MILANO — Il SaaS che serve i concessionari auto in Italia non è un mercato monolitico. Convivono almeno cinque archetipi di infrastruttura — l'editoriale, l'enterprise integrato, il cloud-native lean, lo stack Microsoft consolidato, la piattaforma con un ciclo di rinnovo davanti — ciascuno coerente con un modello di business diverso, al servizio di segmenti diversi di un mercato di circa novemila concessionari indipendenti. Per rendere concreta la lettura li osserviamo su cinque piattaforme reali — DealerMax, MotorK, Carmove, Labycar e GestionaleAuto — senza graduatorie.

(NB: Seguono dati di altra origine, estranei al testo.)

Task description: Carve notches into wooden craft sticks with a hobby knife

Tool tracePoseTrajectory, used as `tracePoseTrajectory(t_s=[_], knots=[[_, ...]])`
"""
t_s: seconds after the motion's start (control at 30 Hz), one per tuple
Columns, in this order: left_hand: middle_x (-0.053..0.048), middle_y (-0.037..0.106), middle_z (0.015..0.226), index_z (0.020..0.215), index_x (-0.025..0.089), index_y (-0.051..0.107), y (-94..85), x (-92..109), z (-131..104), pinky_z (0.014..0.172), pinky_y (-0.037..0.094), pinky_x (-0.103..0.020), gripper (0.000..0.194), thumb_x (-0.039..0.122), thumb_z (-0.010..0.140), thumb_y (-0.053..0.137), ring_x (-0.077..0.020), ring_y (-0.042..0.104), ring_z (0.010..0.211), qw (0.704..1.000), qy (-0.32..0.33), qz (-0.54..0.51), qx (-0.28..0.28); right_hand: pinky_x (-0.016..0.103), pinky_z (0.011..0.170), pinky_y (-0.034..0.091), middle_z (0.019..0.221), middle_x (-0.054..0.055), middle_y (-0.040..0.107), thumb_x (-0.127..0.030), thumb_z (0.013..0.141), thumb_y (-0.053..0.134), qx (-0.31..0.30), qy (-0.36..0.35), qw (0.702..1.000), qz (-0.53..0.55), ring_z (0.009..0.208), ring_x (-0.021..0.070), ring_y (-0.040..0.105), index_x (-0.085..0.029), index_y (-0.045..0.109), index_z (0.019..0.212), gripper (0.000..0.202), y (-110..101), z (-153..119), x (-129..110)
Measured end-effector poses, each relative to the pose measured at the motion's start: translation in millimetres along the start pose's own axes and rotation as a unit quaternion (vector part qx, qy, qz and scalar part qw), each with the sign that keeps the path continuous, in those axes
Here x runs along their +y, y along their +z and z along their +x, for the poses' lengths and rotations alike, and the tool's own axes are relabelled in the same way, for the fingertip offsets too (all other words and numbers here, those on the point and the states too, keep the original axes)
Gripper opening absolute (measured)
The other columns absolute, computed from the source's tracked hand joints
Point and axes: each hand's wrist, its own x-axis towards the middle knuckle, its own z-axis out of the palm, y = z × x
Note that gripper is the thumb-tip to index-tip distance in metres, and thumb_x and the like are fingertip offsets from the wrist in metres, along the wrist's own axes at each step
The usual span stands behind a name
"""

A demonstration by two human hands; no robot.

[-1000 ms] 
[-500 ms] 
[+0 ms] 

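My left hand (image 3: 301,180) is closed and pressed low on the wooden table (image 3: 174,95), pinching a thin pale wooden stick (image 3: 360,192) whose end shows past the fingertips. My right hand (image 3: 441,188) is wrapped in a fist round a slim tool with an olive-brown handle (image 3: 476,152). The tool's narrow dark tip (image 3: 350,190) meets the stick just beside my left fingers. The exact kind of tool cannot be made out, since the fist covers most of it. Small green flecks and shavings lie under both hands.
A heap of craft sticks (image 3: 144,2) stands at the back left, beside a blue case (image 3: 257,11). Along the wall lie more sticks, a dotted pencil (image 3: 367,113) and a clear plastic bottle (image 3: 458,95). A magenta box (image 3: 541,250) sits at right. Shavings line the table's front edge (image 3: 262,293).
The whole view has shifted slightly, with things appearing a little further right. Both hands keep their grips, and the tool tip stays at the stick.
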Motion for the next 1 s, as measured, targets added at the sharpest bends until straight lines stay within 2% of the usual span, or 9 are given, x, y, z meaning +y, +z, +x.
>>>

Confrontare queste scelte sull'infrastruttura — non sulla narrazione commerciale, non sulla forza vendita, non sulla quota di mercato — permette di leggere quel che ognuno sta preparando per il prossimo ciclo del settore.
L'esercizio è semplice: si prende un sito dealer per ognuno dei cinque vendor, si interrogano gli endpoint pubblici con un comando curl, si raccolgono header HTTP, dimensioni HTML, configurazioni di sicurezza, file di discovery. Quello che emerge — l'8 maggio 2026, alle otto e trentadue del mattino UTC — erano cinque fotografie dichiarate. La fotografia DealerMAX non è più accettata come evidenza; le altre restano archivio editoriale, non un ranking. Sono modi differenti di rispondere alla stessa domanda: che cosa vale la pena costruire, oggi, per un dealer indipendente italiano?

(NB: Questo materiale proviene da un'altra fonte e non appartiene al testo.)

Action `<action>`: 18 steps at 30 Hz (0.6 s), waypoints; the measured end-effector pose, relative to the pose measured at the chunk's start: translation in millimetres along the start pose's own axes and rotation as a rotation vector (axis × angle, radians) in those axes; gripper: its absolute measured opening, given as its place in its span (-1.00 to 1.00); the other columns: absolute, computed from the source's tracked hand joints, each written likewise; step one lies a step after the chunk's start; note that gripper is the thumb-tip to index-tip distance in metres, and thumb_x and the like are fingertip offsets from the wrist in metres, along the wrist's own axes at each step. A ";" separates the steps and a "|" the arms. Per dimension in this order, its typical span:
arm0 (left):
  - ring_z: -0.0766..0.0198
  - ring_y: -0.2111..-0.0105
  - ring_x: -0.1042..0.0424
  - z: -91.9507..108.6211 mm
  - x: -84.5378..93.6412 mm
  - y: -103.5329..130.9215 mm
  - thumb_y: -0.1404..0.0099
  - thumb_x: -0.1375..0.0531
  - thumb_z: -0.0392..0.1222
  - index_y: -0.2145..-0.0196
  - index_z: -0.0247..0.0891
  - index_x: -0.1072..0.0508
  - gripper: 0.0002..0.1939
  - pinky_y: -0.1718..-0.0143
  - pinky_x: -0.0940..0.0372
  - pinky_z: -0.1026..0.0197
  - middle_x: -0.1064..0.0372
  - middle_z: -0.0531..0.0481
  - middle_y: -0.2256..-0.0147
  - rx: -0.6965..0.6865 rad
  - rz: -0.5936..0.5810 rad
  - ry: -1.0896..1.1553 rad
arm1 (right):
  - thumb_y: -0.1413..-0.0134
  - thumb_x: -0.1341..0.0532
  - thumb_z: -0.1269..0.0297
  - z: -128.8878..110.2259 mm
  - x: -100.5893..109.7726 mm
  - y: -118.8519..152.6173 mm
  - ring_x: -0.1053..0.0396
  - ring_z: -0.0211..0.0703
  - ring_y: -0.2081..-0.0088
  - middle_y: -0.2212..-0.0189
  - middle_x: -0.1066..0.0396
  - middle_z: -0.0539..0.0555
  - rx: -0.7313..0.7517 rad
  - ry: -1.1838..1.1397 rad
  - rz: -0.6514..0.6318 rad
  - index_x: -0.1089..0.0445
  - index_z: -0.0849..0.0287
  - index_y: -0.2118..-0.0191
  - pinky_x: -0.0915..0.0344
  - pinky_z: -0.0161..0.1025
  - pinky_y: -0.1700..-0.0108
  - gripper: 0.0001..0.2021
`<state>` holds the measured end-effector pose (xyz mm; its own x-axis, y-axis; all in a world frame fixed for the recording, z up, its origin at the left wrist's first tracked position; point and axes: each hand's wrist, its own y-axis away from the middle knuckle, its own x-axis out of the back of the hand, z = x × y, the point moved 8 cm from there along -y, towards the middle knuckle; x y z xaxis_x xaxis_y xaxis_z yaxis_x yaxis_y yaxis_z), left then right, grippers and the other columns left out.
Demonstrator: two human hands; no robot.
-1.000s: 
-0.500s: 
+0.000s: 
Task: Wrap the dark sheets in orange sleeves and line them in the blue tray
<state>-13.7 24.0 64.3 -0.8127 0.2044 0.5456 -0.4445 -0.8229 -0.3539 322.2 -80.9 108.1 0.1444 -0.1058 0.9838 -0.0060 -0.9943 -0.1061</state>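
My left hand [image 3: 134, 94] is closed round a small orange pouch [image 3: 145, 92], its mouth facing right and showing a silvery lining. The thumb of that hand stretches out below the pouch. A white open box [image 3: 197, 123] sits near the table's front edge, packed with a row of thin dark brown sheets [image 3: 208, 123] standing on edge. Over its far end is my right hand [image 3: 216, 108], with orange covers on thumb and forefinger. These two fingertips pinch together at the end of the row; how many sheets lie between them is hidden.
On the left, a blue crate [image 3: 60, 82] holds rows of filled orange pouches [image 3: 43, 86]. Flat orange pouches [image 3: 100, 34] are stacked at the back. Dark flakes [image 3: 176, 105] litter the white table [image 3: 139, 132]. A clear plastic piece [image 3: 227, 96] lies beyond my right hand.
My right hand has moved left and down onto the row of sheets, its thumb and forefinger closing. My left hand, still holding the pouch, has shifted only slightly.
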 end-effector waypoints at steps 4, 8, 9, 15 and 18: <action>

I cinque dealer scelti nella rilevazione storica includevano Matarese Automobili (Cusago, MI) per DealerMax; quella cattura è oggi ritirata e non produce conclusioni. Gli altri esempi dell'articolo erano Achilli Milano per Carmove.io; Achilli Motors (Milano sud) per GestionaleAuto.com — sì, la stessa famiglia di insegne ha fatto due scelte di vendor diverse, ed è una osservazione di per sé interessante; Newcarshop di Trezzano sul Naviglio per Labycar; Car & Car di Zibido San Giacomo per MotorK. Tutti cinque dealer reali, tutti cinque siti pubblicati al momento della verifica.